Time-dependent diffusion rates obtained using initial condition (IC₂) are plotted versus time in Figure 7 and Figure 8 for one- and two-dimensional arenas, respectively. Note that both figures display mean diffusion rates taken over all reps by status. Results of a repeated measures ANOVA performed on the one-dimensional arena diffusion rates showed that the factors status, time, and status-time interactions were all shown not to be statistically significant (F-value 1.55, p < 0.248). Results of a repeated measures ANOVA performed on the two-dimensional arena diffusion rates showed that status and status-time interactions were also not statistically significant (F-value 0.054, p < 0.823). However, time was shown to be statistically significant p < 0.000806. In fact, Figure 8 shows that in the two-dimensional arena both fed and unfed diffusion rates were almost identical, but showed an increase in the diffusion rate over time.

Figure 7. Estimated mean diffusion rate through time, fed vs. unfed bed bugs, one-dimensional arena.

Figure 7. Estimated mean diffusion rate through time, fed vs. unfed bed bugs, one-dimensional arena.

Figure 8. Estimated mean diffusion rate through time, fed vs. unfed bed bugs, two-dimensional arena.

Figure 8. Estimated mean diffusion rate through time, fed vs. unfed bed bugs, two-dimensional arena.

Overall, the estimated diffusion rate of bed bugs in arenas in this study ranged from 0.00006 cm²/s to 0.416 cm²/s (see Table 2 for means), which is almost no movement during the 10 min observation period to a predicted root mean squared distance of approximately 19 centimeters per 10 min (see Figure 9). This result is somewhat similar to another study [22] which found that bed bugs in the absence of host cues moved approximately 10 cm in 10 min. It is important to note that bed bugs are often not moving. Diffusion rates provided here include times of non-movement during our observation periods.

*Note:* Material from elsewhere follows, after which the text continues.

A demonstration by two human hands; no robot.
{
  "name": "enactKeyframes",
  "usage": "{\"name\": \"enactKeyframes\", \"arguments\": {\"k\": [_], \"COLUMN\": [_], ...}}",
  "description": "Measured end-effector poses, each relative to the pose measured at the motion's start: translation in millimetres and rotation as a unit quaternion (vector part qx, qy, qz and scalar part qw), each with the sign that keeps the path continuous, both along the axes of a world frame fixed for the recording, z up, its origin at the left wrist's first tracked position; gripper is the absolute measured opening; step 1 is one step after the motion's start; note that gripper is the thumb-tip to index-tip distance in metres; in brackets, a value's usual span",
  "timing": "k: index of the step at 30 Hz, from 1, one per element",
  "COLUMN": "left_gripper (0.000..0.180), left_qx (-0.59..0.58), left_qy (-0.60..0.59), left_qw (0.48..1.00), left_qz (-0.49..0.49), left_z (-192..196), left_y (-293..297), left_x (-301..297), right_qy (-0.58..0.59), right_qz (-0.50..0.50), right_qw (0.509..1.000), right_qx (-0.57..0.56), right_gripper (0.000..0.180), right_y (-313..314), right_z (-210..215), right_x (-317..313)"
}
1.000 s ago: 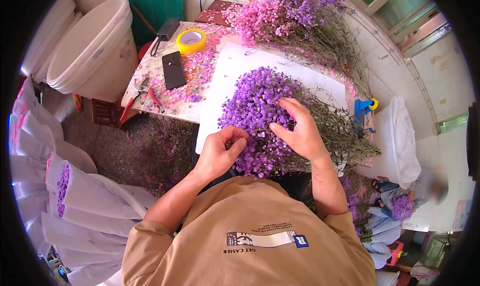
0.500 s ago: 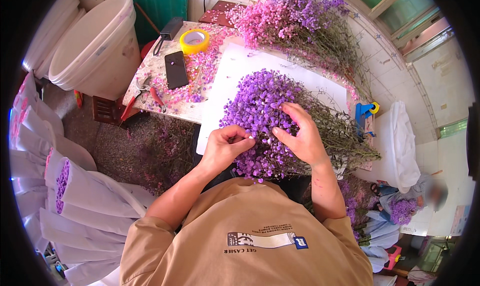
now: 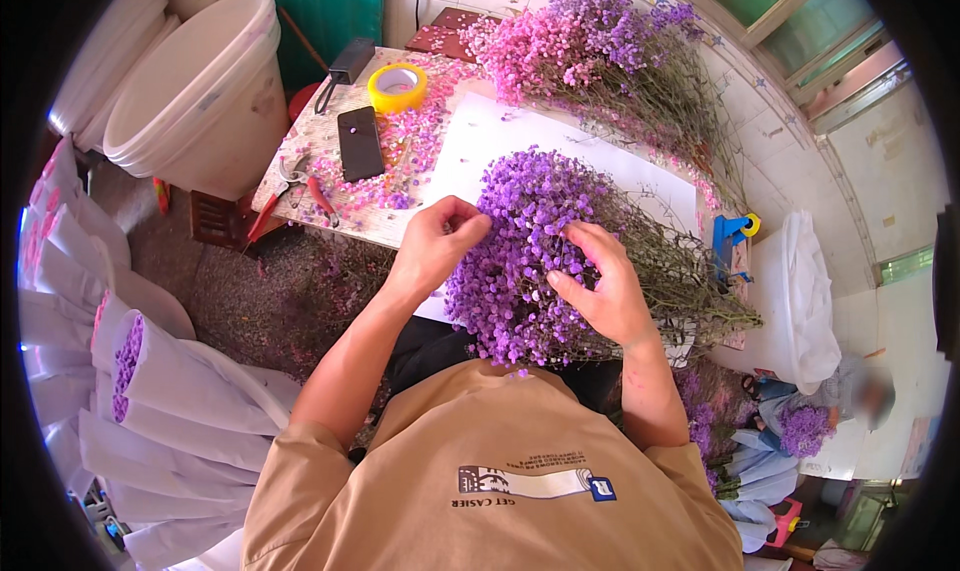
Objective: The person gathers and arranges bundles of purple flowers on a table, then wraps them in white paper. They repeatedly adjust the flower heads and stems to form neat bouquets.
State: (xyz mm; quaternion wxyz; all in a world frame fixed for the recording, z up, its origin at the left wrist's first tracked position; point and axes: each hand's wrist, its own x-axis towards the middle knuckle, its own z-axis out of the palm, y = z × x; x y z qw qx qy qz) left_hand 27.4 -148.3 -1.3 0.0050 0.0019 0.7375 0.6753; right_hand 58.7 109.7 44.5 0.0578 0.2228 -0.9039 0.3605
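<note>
A bunch of small purple flowers lies across a white paper sheet, its thin greenish-brown stems pointing right. My left hand is at the upper left edge of the blossoms, with thumb and fingers pinched together. Whatever may be between those fingertips is too small or hidden to make out. Over the right part of the blossoms rests my right hand, its thumb and fingers apart and touching the flowers.
On the table are a black phone, yellow tape roll, red-handled pruners, loose petals and a pink-purple bunch. A blue tape dispenser stands right; white tubs and wrapped bouquets are left. Another person sits far right.
My left hand has moved up and away from me, from the near left side of the blossoms to their upper left edge. My right hand stays nearly in place on the bunch.
</note>
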Motion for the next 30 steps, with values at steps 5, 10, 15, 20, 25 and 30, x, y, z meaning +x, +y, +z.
{"name": "enactKeyframes", "arguments": {"k": [5,10,15,20,25,30], "left_gripper": [0.010,0.007,0.011,0.020,0.012,0.008], "left_qx": [0.016,0.343,0.170,-0.029,-0.080,0.024], "left_qy": [-0.016,-0.046,-0.067,0.069,0.100,0.075], "left_qw": [1.000,0.938,0.979,0.997,0.992,0.997], "left_qz": [0.005,-0.027,-0.089,0.008,0.016,-0.022], "left_z": [-7.4,13.7,14.5,8.1,7.8,7.6], "left_y": [1.8,-2.4,7.2,27.8,35.1,16.8], "left_x": [-1.9,11.9,14.0,13.0,8.6,24.3], "right_qy": [-0.014,-0.013,-0.020,-0.012,0.041,0.057], "right_qz": [-0.004,0.000,0.006,0.015,0.019,0.069], "right_qw": [1.000,1.000,1.000,1.000,0.997,0.996], "right_qx": [-0.008,-0.016,-0.018,-0.006,0.061,0.018], "right_gripper": [0.058,0.057,0.056,0.056,0.056,0.035], "right_y": [-0.1,1.3,-0.9,-0.1,-2.2,1.2], "right_z": [2.4,-0.8,2.2,2.1,4.5,28.0], "right_x": [2.7,4.3,5.4,7.0,12.9,16.3]}}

At the maximum diffusion rate observed in this study, and without presence of human scents or attractants, to achieve a root mean squared distance of 10 meters would take bed bugs over 166 h. See Figure 9 for a graph of time versus predicted root mean squared distance traversed by an individual bed bug dispersing at the maximum diffusion rate observed in this study. Certainly, in the presence of human cues or perhaps even in the dark, bed bugs might take a more directional path and thus shorten this time frame.

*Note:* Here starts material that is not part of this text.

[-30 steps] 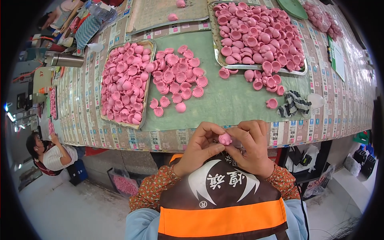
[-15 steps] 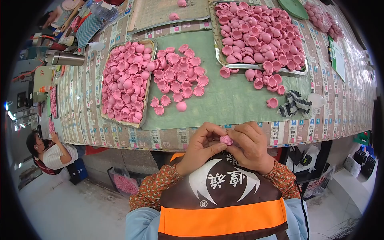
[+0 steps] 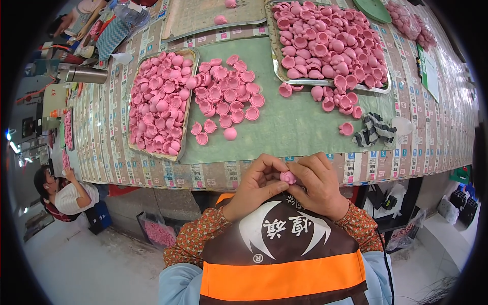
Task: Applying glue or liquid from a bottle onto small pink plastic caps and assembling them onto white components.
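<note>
Close to the table's front edge, my left hand (image 3: 255,187) and my right hand (image 3: 321,187) meet around a small pink molded piece (image 3: 288,177). Fingertips of both hands pinch it, and they cover much of its surface. Beyond my hands, loose pink hollow cup-shaped pieces (image 3: 237,117) lie on a green mat (image 3: 277,129). A smaller group of the same pieces (image 3: 328,104) sits farther right. A single rounded pink piece (image 3: 230,133) lies nearest my left hand on the mat.
A metal tray (image 3: 194,55) heaped with pink pieces stands left; another full tray (image 3: 382,91) is far right. A third tray (image 3: 188,20) holds two pink pieces at the back. A striped cloth (image 3: 375,131) lies right. Another person (image 3: 73,195) sits far left.
My fingers have shifted slightly around the pink piece, the right hand's fingers bending a little differently. Both hands stay in the same place, and the trays and loose pieces look unchanged.
</note>
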Tool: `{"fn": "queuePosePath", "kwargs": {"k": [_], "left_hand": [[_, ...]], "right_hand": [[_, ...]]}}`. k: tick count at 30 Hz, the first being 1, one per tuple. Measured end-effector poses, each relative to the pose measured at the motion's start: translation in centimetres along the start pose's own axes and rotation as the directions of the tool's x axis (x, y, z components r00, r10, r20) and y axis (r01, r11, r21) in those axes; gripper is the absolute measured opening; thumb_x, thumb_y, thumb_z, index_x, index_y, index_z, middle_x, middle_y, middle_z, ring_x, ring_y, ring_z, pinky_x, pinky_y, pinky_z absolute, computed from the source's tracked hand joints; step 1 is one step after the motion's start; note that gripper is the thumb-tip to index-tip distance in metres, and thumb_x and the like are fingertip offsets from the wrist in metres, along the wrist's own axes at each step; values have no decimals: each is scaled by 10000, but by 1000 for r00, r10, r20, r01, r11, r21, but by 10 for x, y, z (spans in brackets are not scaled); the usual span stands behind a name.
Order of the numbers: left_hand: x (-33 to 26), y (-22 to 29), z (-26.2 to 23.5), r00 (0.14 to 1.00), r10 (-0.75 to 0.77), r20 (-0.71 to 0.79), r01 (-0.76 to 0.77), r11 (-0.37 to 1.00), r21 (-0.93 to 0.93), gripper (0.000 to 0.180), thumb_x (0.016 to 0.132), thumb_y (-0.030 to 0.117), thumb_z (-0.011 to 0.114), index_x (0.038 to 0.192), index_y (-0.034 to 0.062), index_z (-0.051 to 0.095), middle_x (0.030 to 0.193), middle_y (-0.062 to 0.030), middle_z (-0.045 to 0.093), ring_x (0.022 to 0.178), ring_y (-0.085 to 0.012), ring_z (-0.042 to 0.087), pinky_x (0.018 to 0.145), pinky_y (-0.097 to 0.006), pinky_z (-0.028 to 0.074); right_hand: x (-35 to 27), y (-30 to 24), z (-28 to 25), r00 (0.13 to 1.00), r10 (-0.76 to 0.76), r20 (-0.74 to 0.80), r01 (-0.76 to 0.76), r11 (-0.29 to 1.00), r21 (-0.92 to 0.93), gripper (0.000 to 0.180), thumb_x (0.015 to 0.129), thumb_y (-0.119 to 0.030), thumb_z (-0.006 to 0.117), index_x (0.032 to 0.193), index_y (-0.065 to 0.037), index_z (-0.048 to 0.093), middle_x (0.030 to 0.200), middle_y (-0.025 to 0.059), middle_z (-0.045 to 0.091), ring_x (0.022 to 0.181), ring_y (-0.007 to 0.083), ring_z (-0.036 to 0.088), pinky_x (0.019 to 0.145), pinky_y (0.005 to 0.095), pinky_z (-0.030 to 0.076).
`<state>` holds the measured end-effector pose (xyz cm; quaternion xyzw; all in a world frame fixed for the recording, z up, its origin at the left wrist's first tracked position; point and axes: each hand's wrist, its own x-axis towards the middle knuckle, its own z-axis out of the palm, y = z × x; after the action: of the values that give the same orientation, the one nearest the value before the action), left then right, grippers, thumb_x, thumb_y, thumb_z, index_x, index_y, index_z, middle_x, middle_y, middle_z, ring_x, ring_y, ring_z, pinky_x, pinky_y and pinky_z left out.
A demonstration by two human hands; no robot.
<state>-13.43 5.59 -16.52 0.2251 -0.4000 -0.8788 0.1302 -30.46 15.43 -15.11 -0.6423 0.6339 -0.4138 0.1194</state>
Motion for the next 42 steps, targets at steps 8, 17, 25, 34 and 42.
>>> {"fn": "queuePosePath", "kwargs": {"k": [8,17,25,34,42], "left_hand": [[0,-6,-5,1000,-29,-10,29,999,34,313,894,-28,673,1122,60,479,1054,-39,599,997,-98,600,910,-259,486],[-1,-11,-7,999,35,-33,-35,999,15,340,882,-40,683,1118,73,465,1030,-31,599,960,-82,609,872,-229,507],[-1,-10,-8,999,-8,-50,6,999,-46,360,854,-45,713,1074,78,456,1006,-18,562,974,-98,614,875,-257,509],[-1,-11,-9,998,-4,-57,2,1000,-30,358,854,-42,716,1067,78,455,1002,-19,565,972,-102,621,875,-257,512],[-1,-12,-11,999,-2,-52,1,999,-35,358,854,-42,716,1066,79,454,1003,-20,571,970,-101,622,872,-256,512]], "right_hand": [[0,-1,1,997,-72,-17,71,996,-52,353,595,-32,730,937,16,658,799,81,545,676,243,539,569,336,461],[-3,0,7,991,-121,-51,116,989,-93,287,589,-27,709,870,-6,654,767,59,529,646,218,525,528,327,442],[-3,-1,8,990,-127,-64,121,988,-94,281,586,-24,706,864,-7,662,763,55,537,633,209,520,525,321,440],[-5,0,10,990,-127,-65,121,988,-100,318,577,-48,720,886,5,671,776,64,560,628,220,516,527,329,428],[-5,1,11,989,-130,-67,124,988,-94,372,564,-64,726,922,27,677,787,78,578,622,230,511,533,340,415]]}}
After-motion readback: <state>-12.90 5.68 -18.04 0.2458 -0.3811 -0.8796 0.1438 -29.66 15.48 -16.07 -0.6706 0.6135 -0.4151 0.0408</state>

Figure 9. Time (h) versus predicted root mean squared distance (m) traversed by an individual bed bug dispersing at the maximum (over all reps) observed diffusion rate of 0.416 cm²/s.

Figure 9. Time (h) versus predicted root mean squared distance (m) traversed by an individual bed bug dispersing at the maximum (over all reps) observed diffusion rate of 0.416 cm²/s.

4. Conclusions

Herein we report dispersal patterns for bed bugs, both fed and unfed, in two different arena types during 10-min observation periods. We also report for the first time mathematical diffusion rates for bed bugs in these arenas. Interestingly, these diffusion rate calculations suggest that, upon initial introduction into a new area, bed bugs would have a difficult time traversing long distances when left alone to “randomly” disperse. What happens over longer periods of time, such as days or weeks, remains unknown. The presence of human scents and/or other environmental conditions may alter those rates. These data also support the idea that the rate of bed bug spread in a dwelling is not attributable to active dispersal alone. Further investigation is needed to elucidate bed bug dispersal patterns and the various factors which influence those behaviors.